TASK STATEMENT
Only one span of the material below is wanted. Output it exactly, from the line with "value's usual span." through the line with "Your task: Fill", without any pictures.

EXERCISE INPUT
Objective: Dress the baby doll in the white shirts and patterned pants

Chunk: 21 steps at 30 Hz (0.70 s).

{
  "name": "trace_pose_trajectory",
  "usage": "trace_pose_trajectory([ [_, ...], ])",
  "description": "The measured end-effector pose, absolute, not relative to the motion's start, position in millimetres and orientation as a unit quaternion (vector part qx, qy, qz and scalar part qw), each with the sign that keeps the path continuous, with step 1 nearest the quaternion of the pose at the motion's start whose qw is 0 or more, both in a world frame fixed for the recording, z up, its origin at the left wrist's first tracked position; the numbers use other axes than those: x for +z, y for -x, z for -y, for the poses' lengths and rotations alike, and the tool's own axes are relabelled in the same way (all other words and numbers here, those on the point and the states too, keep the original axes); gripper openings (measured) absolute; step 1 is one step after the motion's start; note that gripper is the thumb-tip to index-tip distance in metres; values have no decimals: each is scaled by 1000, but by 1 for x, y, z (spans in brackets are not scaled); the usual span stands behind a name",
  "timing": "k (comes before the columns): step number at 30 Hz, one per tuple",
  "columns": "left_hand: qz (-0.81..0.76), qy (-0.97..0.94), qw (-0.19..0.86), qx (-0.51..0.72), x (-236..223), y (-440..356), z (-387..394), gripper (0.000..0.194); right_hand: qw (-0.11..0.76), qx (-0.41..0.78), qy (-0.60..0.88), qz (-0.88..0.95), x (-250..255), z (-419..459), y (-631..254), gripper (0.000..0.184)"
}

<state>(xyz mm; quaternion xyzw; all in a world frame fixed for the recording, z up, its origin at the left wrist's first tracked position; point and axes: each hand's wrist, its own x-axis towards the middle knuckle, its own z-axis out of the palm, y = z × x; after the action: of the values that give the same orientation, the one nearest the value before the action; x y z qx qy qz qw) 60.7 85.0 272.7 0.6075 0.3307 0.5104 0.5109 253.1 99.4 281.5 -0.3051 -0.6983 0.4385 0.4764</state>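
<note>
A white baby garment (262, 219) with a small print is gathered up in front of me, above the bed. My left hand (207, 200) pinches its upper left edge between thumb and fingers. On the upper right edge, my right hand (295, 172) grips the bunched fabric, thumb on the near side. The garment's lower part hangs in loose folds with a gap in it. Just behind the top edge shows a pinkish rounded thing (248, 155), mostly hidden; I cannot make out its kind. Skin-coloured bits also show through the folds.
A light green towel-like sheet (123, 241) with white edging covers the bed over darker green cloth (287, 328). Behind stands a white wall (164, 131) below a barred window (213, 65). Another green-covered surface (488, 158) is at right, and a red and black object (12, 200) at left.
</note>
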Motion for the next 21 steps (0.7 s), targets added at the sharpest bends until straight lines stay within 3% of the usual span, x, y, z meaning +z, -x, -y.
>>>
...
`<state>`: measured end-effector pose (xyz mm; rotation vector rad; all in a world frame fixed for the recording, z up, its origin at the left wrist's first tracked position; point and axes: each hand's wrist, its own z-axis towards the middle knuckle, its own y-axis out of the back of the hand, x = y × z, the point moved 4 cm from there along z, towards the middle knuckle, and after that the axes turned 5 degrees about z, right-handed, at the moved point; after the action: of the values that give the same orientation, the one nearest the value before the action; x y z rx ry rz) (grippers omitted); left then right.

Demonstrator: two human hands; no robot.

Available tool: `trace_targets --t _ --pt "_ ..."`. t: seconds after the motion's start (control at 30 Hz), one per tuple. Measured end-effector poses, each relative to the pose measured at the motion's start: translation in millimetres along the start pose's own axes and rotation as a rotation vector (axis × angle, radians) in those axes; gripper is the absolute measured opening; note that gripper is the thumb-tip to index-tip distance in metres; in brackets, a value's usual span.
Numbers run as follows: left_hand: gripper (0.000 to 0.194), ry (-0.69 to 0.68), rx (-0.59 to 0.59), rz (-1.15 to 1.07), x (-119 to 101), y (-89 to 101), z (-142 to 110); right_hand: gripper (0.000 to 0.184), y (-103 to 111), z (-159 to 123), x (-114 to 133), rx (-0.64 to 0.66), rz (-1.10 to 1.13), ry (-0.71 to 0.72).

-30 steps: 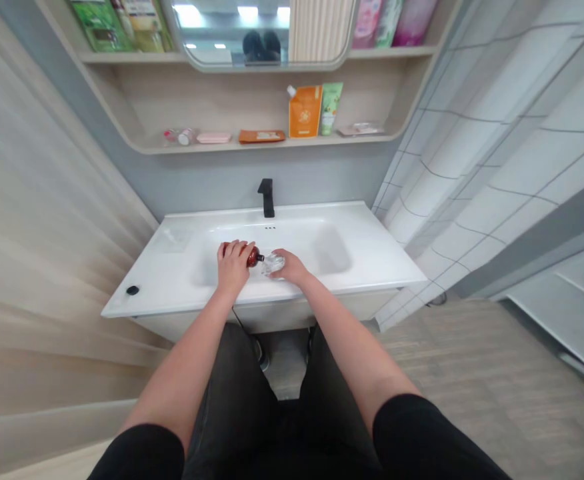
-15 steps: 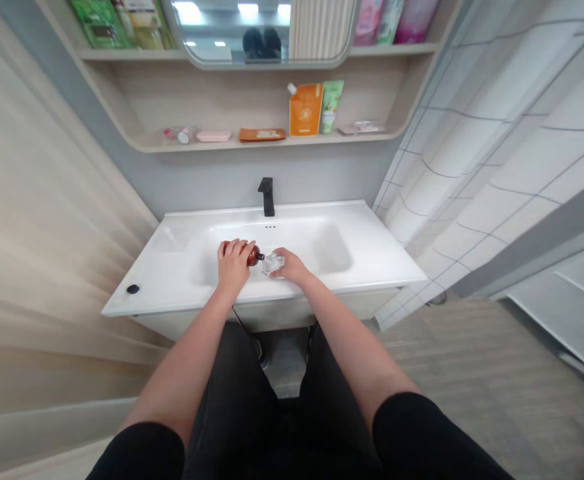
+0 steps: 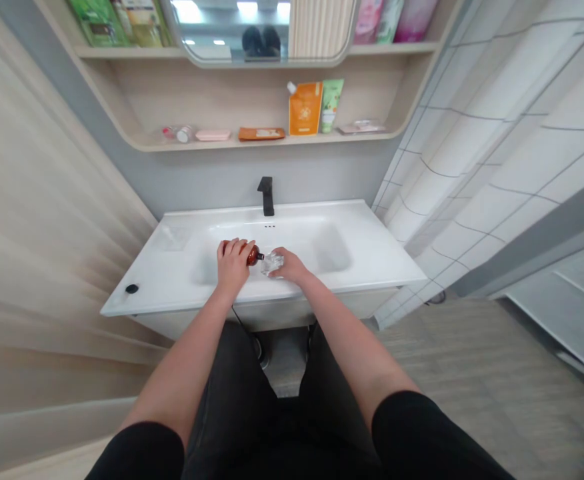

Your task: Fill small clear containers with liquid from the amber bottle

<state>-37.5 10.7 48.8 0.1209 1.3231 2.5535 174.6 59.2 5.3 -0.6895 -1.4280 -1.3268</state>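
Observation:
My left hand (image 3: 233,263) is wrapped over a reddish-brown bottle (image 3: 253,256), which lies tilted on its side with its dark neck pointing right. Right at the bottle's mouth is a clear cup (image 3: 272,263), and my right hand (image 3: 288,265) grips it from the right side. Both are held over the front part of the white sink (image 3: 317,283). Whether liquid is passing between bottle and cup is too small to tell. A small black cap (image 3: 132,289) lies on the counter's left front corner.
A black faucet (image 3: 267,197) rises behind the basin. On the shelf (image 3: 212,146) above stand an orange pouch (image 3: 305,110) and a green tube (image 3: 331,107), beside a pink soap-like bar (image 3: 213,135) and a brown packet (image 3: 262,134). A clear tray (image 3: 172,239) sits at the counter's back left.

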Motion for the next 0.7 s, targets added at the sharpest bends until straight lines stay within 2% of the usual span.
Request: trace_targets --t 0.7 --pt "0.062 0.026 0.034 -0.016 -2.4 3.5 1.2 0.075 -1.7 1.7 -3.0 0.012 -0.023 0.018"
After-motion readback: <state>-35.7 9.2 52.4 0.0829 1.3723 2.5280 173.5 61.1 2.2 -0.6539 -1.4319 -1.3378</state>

RESULT OF THE EXERCISE
Available tool: `trace_targets --t _ --pt "_ ..."`. t: seconds after the motion's start (control at 30 Hz), one per tuple. Measured end-effector poses, each relative to the pose measured at the motion's start: translation in millimetres along the start pose's own axes and rotation as a rotation vector (axis × angle, radians) in those axes; gripper is the absolute measured opening; note that gripper is the thumb-tip to index-tip distance in metres; in brackets, a value's usual span.
Numbers run as follows: left_hand: gripper (0.000 to 0.194), ry (-0.69 to 0.68), rx (-0.59 to 0.59), rz (-1.15 to 1.07), x (-119 to 101), y (-89 to 101), z (-142 to 110); right_hand: gripper (0.000 to 0.184), y (-103 to 111), z (-159 to 123), x (-114 to 133), rx (-0.64 to 0.66), rz (-1.10 to 1.13), ry (-0.71 to 0.72).

-30 steps: 
-15 steps: 
+0 steps: 

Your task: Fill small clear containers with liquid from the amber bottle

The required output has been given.